### ACTION ITEM
Leaving out every picture, retype the lines below from the top through the one that contains "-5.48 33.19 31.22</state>".
##########
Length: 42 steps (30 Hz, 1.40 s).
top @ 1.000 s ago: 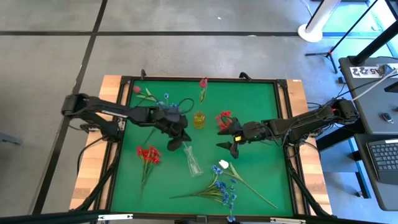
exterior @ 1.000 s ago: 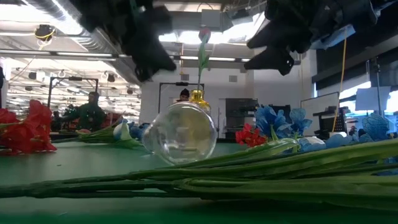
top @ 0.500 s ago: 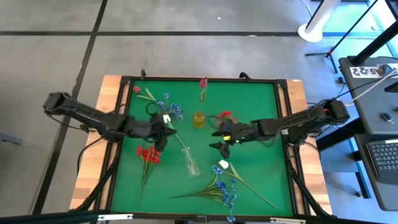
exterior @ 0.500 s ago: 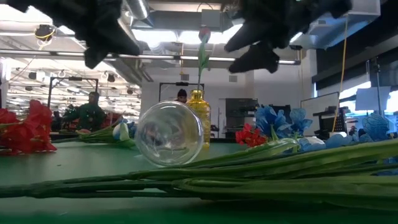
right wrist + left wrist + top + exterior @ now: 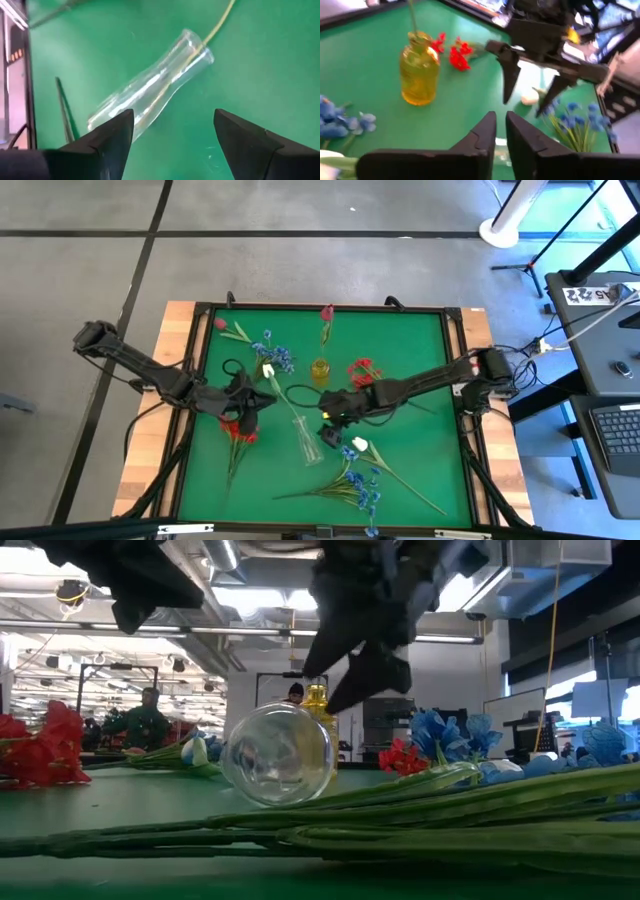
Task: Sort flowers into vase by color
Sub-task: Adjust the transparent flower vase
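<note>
A clear glass vase (image 5: pixel 307 441) lies on its side on the green table, and a thin stem (image 5: pixel 220 25) runs into its mouth. My right gripper (image 5: pixel 326 428) hangs open above the vase, one finger on either side of it (image 5: pixel 150 92) without touching. My left gripper (image 5: pixel 262 402) is left of the vase mouth, its fingers (image 5: pixel 487 131) a narrow gap apart with nothing between them. A yellow vase (image 5: pixel 319 370) stands upright at mid-table. Red flowers (image 5: pixel 238 428), blue flowers (image 5: pixel 365 485) and a white bud (image 5: pixel 359 444) lie on the table.
More red flowers (image 5: pixel 362 368) lie right of the yellow vase. Blue flowers (image 5: pixel 275 355) and a pink bud (image 5: pixel 220 324) lie at the far left. A raised black rim (image 5: pixel 320 307) borders the table. People stand in the room beyond.
My left gripper has drawn back from the clear vase's mouth toward the table's left edge. My right gripper has moved toward the left and a little down, from beside the red flowers to above the clear vase. The vase has rolled slightly.
</note>
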Tool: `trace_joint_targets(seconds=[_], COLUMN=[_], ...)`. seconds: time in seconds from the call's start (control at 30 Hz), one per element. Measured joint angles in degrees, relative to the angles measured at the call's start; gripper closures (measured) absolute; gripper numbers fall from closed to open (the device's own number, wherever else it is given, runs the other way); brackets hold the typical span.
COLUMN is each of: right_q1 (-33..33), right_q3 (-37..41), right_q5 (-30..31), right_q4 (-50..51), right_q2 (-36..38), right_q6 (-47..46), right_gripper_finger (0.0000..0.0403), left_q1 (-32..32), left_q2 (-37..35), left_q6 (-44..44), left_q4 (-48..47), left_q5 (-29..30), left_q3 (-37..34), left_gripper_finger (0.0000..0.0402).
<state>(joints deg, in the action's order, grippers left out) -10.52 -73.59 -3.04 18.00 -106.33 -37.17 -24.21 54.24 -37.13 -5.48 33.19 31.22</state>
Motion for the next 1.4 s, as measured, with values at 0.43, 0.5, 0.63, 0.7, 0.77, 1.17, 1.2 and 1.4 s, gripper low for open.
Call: trace_joint_targets(seconds=[0.43,0.5,0.63,0.7,0.77,1.17,1.2,1.4], right_q1=[0.49,0.57,0.57,0.55,0.55,0.44,0.44,0.33], right_q3=[-17.59,-19.13,-21.25,-21.83,-21.92,-21.8,-21.8,-21.76], right_q5=[6.47,7.62,8.1,8.11,8.07,10.02,10.07,12.96], right_q4=[10.6,11.44,11.55,11.25,10.61,13.34,13.31,13.01], right_q2=[-13.0,-14.94,-18.37,-19.73,-20.45,-21.34,-21.34,-21.1], right_q6=[-8.4,-9.61,-13.22,-14.79,-15.83,-16.56,-16.56,-16.39], right_gripper_finger=[0.013,0.013,0.013,0.013,0.013,0.0219,0.0224,0.0224], left_q1=[-0.7,-0.7,-0.7,-0.7,-0.7,-0.68,-0.68,-0.68], left_q2=[0.5,0.5,0.32,0.32,0.14,-1.03,-1.14,-4.38], left_q6=[-1.74,-1.6,0.07,0.7,1.25,1.73,1.78,3.57], left_q4=[-6.06,-6.22,-6.96,-8.08,-9.35,-14.69,-14.6,-14.76], left_q5=[-0.7,-0.7,-0.7,-0.72,-0.72,-0.67,-0.67,-0.72], left_q3=[0.0,0.0,0.0,0.0,0.0,0.0,0.0,0.0], left_gripper_finger=[0.0228,0.022,0.0214,0.0214,0.0215,0.0216,0.0216,0.0216])
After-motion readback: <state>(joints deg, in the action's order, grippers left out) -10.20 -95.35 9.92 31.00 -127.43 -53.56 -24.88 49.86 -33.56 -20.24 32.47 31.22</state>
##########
### SOLUTION TO THIS PROBLEM
Length: 42 steps (30 Hz, 1.40 s).
top @ 1.000 s ago: 
exterior @ 1.000 s ago: 
top @ 0.500 s ago: 
exterior @ 0.500 s ago: 
right wrist + left wrist + top + exterior @ now: 
Task: Sort flowers into vase by color
Sub-task: Adjust the transparent flower vase
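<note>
A clear glass vase (image 5: pixel 307 441) lies on its side on the green table, and a thin stem (image 5: pixel 220 25) runs into its mouth. My right gripper (image 5: pixel 326 428) hangs open above the vase, one finger on either side of it (image 5: pixel 150 92) without touching. My left gripper (image 5: pixel 262 402) is left of the vase mouth, its fingers (image 5: pixel 487 131) a narrow gap apart with nothing between them. A yellow vase (image 5: pixel 319 370) stands upright at mid-table. Red flowers (image 5: pixel 238 428), blue flowers (image 5: pixel 365 485) and a white bud (image 5: pixel 359 444) lie on the table.
More red flowers (image 5: pixel 362 368) lie right of the yellow vase. Blue flowers (image 5: pixel 275 355) and a pink bud (image 5: pixel 220 324) lie at the far left. A raised black rim (image 5: pixel 320 307) borders the table. People stand in the room beyond.
My left gripper has drawn back from the clear vase's mouth toward the table's left edge. My right gripper has moved toward the left and a little down, from beside the red flowers to above the clear vase. The vase has rolled slightly.
</note>
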Tool: `trace_joint_targets(seconds=[_], COLUMN=[_], ...)`. seconds: time in seconds from the call's start (control at 30 Hz), one per element. Measured joint angles in degrees, relative to the angles measured at the call's start; gripper closures (measured) absolute; gripper numbers fall from closed to open (the device's own number, wherever else it is given, runs the other way); brackets hold the typical span.
COLUMN is each of: right_q1 (-33..33), right_q3 (-37..41), right_q5 (-30..31), right_q4 (-50..51), right_q2 (-36..38), right_q6 (-47..46), right_gripper_finger (0.0000..0.0403), left_q1 (-32..32), left_q2 (-37..35), left_q6 (-44..44), left_q4 (-48..47), left_q5 (-29..30), left_q3 (-37..34), left_gripper_finger (0.0000..0.0402).
<state>(joints deg, in the action's order, grippers left out) -10.52 -73.59 -3.04 18.00 -106.33 -37.17 -24.21 54.24 -37.13 -5.48 33.19 31.22</state>

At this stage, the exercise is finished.